ASSIGNMENT: Which lines of the records contain the word "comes"? Copy each one.

____ DATA SHOWN

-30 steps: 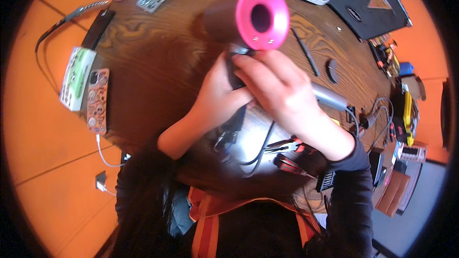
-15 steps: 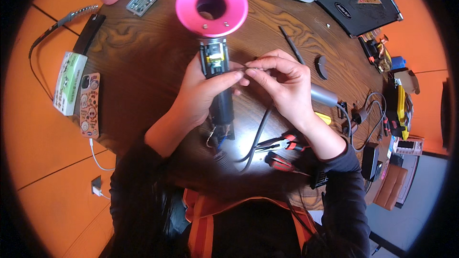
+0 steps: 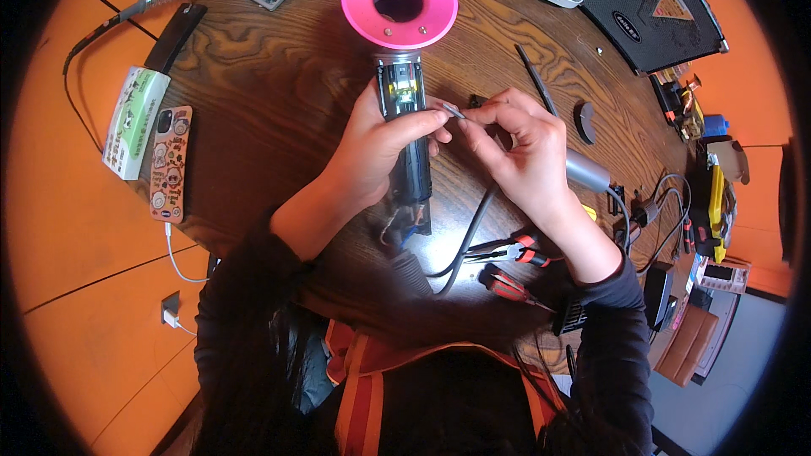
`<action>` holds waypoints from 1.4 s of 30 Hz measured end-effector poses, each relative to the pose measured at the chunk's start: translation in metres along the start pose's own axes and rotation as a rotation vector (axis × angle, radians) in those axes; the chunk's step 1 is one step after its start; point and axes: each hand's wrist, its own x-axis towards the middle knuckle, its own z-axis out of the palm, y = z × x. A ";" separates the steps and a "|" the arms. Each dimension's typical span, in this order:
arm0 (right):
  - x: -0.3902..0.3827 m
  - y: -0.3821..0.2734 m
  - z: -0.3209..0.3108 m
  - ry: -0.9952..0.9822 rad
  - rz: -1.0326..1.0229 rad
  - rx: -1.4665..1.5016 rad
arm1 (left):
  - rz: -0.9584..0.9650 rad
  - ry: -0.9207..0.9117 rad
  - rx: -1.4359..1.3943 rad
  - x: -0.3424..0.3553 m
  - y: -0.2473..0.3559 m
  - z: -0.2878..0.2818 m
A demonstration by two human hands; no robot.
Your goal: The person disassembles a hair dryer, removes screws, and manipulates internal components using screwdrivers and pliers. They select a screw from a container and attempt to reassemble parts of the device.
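Note:
My left hand [image 3: 359, 152] is wrapped round the handle of a hair dryer [image 3: 412, 165], which stands opened up with its inner circuit parts showing. A pink ring-shaped head [image 3: 359, 4] tops it, and thin wires and a ribbed cable sleeve [image 3: 410, 272] come out at the bottom. Between the fingertips of my right hand [image 3: 528, 139] is a small thin grey piece [image 3: 454, 111], right beside my left fingertips. Its exact kind is too small to tell. A grey cylinder [image 3: 587, 171] lies behind my right wrist.
Red-and-black pliers [image 3: 511, 250] and a red-handled tool [image 3: 509, 285] lie near me on the wooden table. A black strip [image 3: 535, 76] and a curved black piece [image 3: 585, 122] are farther right. A phone [image 3: 171, 160] and box [image 3: 133, 127] sit left; a speaker [image 3: 650, 13] stands back right.
The whole view has shifted, so the dryer and both hands appear farther right. My right fingers have moved slightly away from my left fingertips, and the small grey piece shows more plainly.

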 end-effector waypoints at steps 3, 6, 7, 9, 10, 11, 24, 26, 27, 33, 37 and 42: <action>-0.003 -0.004 0.003 -0.009 0.068 0.017 | 0.007 -0.007 -0.001 0.001 -0.001 -0.001; -0.001 -0.001 0.002 -0.066 -0.024 0.044 | 0.009 0.004 0.002 0.002 0.000 -0.002; 0.001 0.002 -0.001 -0.030 -0.004 -0.003 | 0.016 0.018 0.000 0.001 0.001 -0.003; 0.009 0.019 -0.017 -0.018 0.002 -0.108 | 0.035 0.033 -0.013 0.002 0.003 -0.003; 0.014 0.030 -0.025 0.024 0.107 -0.251 | 0.047 0.036 -0.026 0.004 0.004 -0.003; 0.018 0.043 -0.034 0.067 0.159 -0.386 | 0.052 0.046 -0.035 0.004 0.006 -0.003; 0.014 0.056 -0.068 -0.065 0.216 -0.381 | 0.028 0.034 -0.045 0.004 0.007 -0.004; 0.003 0.026 -0.070 -0.145 0.303 -0.266 | 0.010 0.040 -0.094 0.005 0.007 -0.006; -0.005 0.013 -0.070 -0.209 0.313 -0.182 | -0.004 0.038 -0.120 0.005 0.007 -0.006; -0.023 -0.016 -0.056 -0.352 0.519 0.081 | -0.034 0.048 -0.106 0.006 0.005 -0.007; -0.020 -0.016 -0.049 -0.373 0.490 0.098 | -0.019 0.043 -0.080 0.005 0.005 -0.005; -0.018 -0.020 -0.048 -0.396 0.524 0.067 | -0.006 0.033 -0.098 0.004 0.004 -0.005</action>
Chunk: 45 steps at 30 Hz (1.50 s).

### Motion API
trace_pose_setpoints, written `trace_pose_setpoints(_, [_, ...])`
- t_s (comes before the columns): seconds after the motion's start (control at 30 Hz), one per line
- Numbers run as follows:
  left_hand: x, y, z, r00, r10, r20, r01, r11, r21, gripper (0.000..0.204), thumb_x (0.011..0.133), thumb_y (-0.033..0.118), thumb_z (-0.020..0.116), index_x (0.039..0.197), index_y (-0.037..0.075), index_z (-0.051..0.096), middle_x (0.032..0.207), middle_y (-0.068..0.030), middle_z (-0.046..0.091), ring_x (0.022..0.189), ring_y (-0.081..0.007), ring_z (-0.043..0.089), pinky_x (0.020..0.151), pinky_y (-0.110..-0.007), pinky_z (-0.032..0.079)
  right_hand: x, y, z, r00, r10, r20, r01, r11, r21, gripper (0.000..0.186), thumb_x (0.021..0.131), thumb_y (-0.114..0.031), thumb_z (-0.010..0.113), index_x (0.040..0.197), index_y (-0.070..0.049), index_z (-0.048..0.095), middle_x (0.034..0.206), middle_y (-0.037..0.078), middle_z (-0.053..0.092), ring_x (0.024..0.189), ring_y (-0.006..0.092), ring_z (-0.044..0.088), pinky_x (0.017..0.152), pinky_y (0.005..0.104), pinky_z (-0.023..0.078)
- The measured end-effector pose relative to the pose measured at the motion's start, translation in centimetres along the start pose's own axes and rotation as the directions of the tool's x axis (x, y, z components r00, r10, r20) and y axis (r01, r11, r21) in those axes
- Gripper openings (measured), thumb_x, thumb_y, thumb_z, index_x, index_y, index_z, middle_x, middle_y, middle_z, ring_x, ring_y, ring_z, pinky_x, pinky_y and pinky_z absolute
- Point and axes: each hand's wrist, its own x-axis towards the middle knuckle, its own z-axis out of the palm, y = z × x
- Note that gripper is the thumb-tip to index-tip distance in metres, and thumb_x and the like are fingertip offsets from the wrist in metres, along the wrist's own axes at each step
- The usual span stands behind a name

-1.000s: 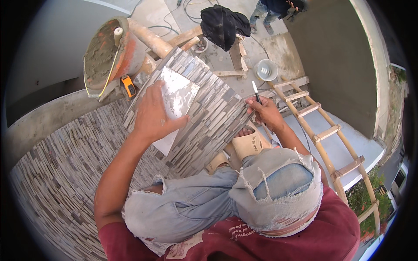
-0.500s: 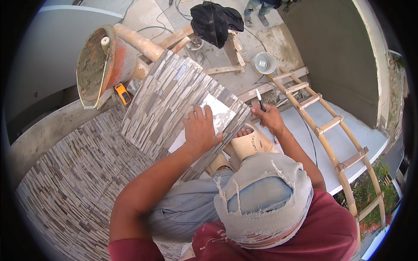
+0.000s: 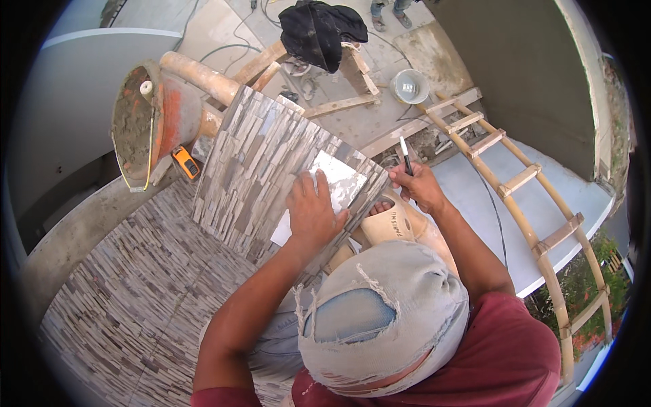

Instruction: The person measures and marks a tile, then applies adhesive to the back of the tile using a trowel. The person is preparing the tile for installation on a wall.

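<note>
A stone-patterned rectangular tile (image 3: 237,149) lies tilted over my bent legs and sandalled feet. My left hand (image 3: 313,214) grips a flecked white rectangular piece (image 3: 339,176) on its right part, fingers curled over it. At the tile's right corner, my right hand (image 3: 413,183) holds an upright marker, black with a white end (image 3: 406,152), its fingers beside the edge. An orange tape measure (image 3: 185,163) rests left of the tile, next to a bucket of grey mortar (image 3: 139,122).
A bamboo ladder (image 3: 519,178) leans along the right. Ahead are a black cloth (image 3: 315,34) on wooden framing, a white pail (image 3: 409,87), cables, and another person's legs (image 3: 390,13). Patterned tiling (image 3: 129,285) covers the lower left; a dark grey wall (image 3: 508,74) stands right.
My left hand has slid the white piece from the tile's upper left to its right part. The view has shifted slightly; my right hand still holds the marker at the corner.
</note>
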Motion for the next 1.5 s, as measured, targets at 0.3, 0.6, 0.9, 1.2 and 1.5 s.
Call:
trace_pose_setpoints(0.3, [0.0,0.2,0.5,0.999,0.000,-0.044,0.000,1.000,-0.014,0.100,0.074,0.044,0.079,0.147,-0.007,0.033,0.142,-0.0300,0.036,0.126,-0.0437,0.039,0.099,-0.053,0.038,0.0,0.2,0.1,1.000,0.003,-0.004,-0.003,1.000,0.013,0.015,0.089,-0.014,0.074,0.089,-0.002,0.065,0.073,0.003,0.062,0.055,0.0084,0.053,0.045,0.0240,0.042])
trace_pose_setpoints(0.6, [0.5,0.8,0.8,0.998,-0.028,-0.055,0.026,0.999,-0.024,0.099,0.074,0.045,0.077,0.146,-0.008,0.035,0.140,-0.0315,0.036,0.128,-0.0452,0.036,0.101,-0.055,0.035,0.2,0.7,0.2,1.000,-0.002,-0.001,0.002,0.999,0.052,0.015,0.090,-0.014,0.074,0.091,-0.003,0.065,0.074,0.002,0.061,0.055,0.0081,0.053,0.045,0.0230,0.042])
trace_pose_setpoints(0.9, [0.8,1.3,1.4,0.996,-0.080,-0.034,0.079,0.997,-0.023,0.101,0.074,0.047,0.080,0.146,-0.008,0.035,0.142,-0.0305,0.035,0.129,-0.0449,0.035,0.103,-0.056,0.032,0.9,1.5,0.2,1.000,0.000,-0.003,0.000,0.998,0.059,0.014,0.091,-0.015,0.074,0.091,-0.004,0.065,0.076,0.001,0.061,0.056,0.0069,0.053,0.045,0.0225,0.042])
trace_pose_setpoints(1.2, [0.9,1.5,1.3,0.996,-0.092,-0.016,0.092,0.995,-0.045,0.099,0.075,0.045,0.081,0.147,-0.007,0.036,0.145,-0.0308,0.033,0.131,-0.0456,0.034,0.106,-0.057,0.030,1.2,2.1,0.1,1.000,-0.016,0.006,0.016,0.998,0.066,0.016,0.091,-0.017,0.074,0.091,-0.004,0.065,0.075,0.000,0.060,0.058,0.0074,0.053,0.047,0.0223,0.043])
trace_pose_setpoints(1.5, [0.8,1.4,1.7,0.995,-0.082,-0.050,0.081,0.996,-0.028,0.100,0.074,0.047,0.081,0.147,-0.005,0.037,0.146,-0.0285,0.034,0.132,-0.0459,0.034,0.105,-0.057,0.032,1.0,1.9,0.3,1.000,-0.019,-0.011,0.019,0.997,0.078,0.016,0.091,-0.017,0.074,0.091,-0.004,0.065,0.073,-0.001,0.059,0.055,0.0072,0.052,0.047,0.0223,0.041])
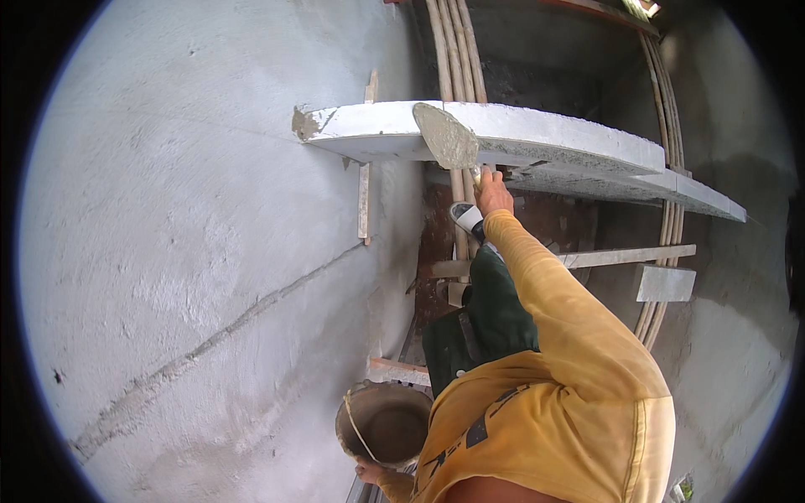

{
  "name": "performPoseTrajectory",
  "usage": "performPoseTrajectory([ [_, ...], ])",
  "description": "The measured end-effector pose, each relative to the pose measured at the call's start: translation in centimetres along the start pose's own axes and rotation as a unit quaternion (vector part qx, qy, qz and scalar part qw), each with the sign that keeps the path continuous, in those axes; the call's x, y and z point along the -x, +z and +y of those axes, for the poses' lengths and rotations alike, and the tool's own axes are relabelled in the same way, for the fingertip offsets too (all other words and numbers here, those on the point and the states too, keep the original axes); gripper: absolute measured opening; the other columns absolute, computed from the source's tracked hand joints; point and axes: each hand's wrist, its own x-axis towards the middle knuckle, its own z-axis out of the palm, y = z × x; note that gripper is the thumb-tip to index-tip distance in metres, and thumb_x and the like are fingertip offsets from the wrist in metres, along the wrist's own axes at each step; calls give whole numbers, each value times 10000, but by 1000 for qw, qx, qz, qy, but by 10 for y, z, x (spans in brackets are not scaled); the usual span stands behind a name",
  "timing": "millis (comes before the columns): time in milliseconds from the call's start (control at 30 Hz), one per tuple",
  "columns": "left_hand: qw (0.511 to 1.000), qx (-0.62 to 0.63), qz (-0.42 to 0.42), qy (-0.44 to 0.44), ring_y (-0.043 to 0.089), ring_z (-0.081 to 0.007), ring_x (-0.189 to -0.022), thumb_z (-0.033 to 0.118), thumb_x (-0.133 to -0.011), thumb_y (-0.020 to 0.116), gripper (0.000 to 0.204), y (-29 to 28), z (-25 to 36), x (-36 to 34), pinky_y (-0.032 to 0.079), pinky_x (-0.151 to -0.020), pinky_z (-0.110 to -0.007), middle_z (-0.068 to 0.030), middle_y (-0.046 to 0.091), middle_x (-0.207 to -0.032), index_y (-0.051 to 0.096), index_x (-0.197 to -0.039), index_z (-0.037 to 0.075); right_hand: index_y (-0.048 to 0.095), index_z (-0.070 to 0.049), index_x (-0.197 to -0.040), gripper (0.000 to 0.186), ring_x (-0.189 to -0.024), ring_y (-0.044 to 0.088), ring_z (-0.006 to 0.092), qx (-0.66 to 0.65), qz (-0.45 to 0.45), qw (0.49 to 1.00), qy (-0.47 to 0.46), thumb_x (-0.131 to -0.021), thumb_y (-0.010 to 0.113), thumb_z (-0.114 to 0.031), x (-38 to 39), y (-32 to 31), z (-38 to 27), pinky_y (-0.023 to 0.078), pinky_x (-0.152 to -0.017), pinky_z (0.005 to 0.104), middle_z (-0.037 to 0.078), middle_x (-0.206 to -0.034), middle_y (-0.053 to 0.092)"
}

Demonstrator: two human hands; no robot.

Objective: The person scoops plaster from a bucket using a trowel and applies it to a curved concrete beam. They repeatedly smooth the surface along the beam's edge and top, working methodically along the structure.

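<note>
My right hand is stretched out ahead, its fingers wrapped round the handle of a trowel. Grey mortar coats the pointed blade, which is over the near edge of a row of pale blocks; whether it touches them I cannot tell. Low at the left, my left hand grips the edge of a bucket beside my body. The bucket has a thin rope handle and something grey inside. A smear of mortar covers the row's left end, close to the plastered wall.
A plastered wall with a rough slanting groove rises on my left. Bundles of bamboo poles stand beyond and beside the block row. A wooden plank and a loose block are to the right. My foot is below my right hand.
</note>
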Motion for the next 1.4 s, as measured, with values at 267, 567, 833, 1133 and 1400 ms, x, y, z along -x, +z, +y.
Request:
performPoseTrajectory([
  [267, 997, 30, -53, 40, 485, -301, -686, 471, -859, 571, 581, 13, 25, 0, 412, -701, -446, -216, 591, -740, 543, -743, -98, 450, -111, -1173, 400, -1011, 550, 381, 12, -53, 998, -11, -813, 611, -179, 51, -26, 50, 481, -804, 474, 181, -1062, 500],
  [567, 953, -262, -114, 102, 589, -347, -880, 402, -925, 489, 430, 49, -42, -35, 468, -767, -437, -224, 586, -1007, 568, -1130, 32, 510, -62, -1147, 456, -934, 583, 419, -79, -63, 988, -118, -783, 633, -307, 81, -168, 49, 475, -793, 469, 214, -1006, 595],
  [833, 951, -257, -63, 159, 593, -393, -959, 508, -885, 483, 607, 60, 18, 37, 445, -849, -456, -269, 618, -918, 631, -966, -75, 518, -42, -1235, 559, -992, 602, 398, 194, -121, 956, -184, -904, 501, -492, -9, -229, 24, 468, -883, 451, 223, -1106, 623],
  [1133, 987, -132, -62, -65, 602, -381, -891, 520, -832, 544, 628, 70, 17, 61, 451, -811, -471, -265, 638, -946, 626, -935, -94, 558, -99, -1242, 569, -1017, 597, 393, 251, -193, 934, -166, -909, 448, -547, -81, -212, -8, 464, -897, 454, 225, -1075, 637],
  [1400, 985, -158, -63, -6, 600, -420, -854, 558, -840, 526, 666, 81, 2, 61, 444, -790, -501, -286, 631, -899, 631, -887, -98, 602, 4, -1159, 595, -1032, 605, 381, 153, -274, 946, -81, -918, 450, -518, -60, -221, 11, 455, -913, 427, 249, -1078, 632],
])
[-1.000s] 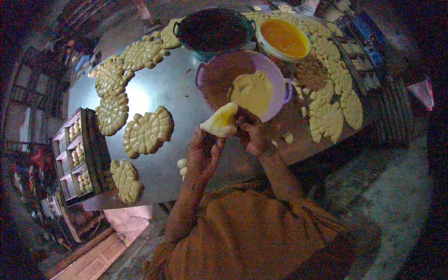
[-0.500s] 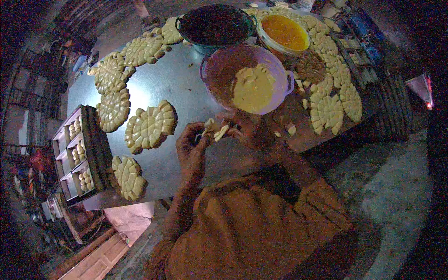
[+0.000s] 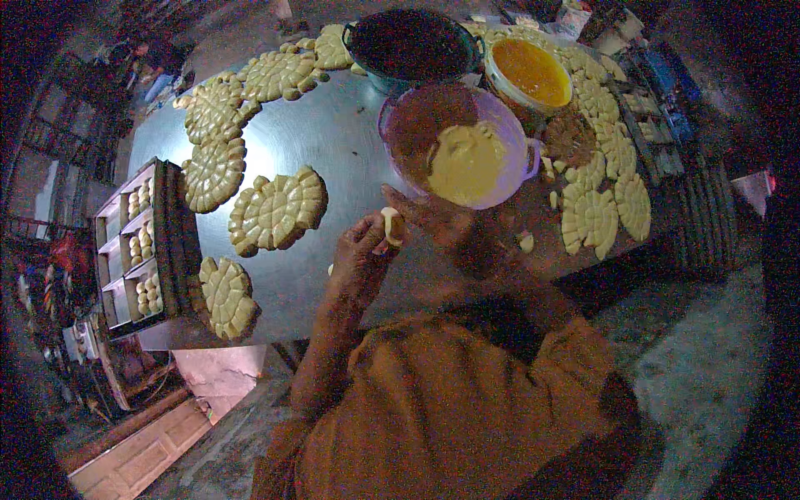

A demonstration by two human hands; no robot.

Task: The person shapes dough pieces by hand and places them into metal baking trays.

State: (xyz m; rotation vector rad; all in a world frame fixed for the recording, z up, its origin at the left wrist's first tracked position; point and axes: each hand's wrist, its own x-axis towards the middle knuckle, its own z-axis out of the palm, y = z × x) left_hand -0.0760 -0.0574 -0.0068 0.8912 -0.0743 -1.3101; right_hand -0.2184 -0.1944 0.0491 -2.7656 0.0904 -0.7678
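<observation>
Over the near middle of the table, my left hand (image 3: 364, 250) is closed on a small pale piece of dough (image 3: 392, 227), held up between thumb and fingers. Beside it, my right hand (image 3: 446, 229) is in shadow and somewhat blurred; a finger stretches toward the upper left, just above the dough. I see nothing held in that hand. Right behind both hands stands a purple two-handled basin (image 3: 398, 158) with a soft yellow mass (image 3: 468, 165) inside, its surface dented.
Flattened dough clusters (image 3: 277, 210) lie at left, with more (image 3: 590, 215) at right. A divided tray (image 3: 125, 250) of small dough balls stands at the left edge. Behind are a dark-filled green basin (image 3: 410, 50), a tub of orange-yellow contents (image 3: 531, 73) and a brown lump (image 3: 570, 136).
My left hand has moved a little right and turned, still gripping dough. My right hand has come off the dough it was pinching, one finger now extended. The view has shifted slightly.
</observation>
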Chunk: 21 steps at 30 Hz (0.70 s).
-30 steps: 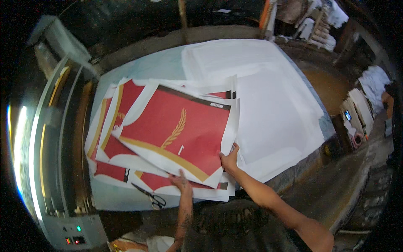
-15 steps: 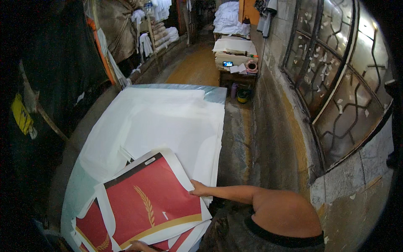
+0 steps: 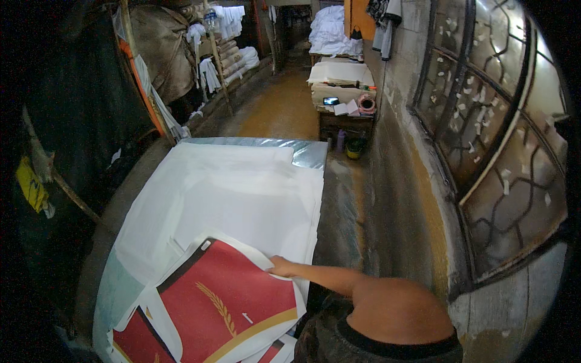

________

ANSWER AREA:
- t_s (comes before the columns): seconds after the motion's start (control at 30 Hz), one per line
  "timing": "millis (comes before the columns): time in milliseconds from the call's start (control at 30 Hz), one per tuple",

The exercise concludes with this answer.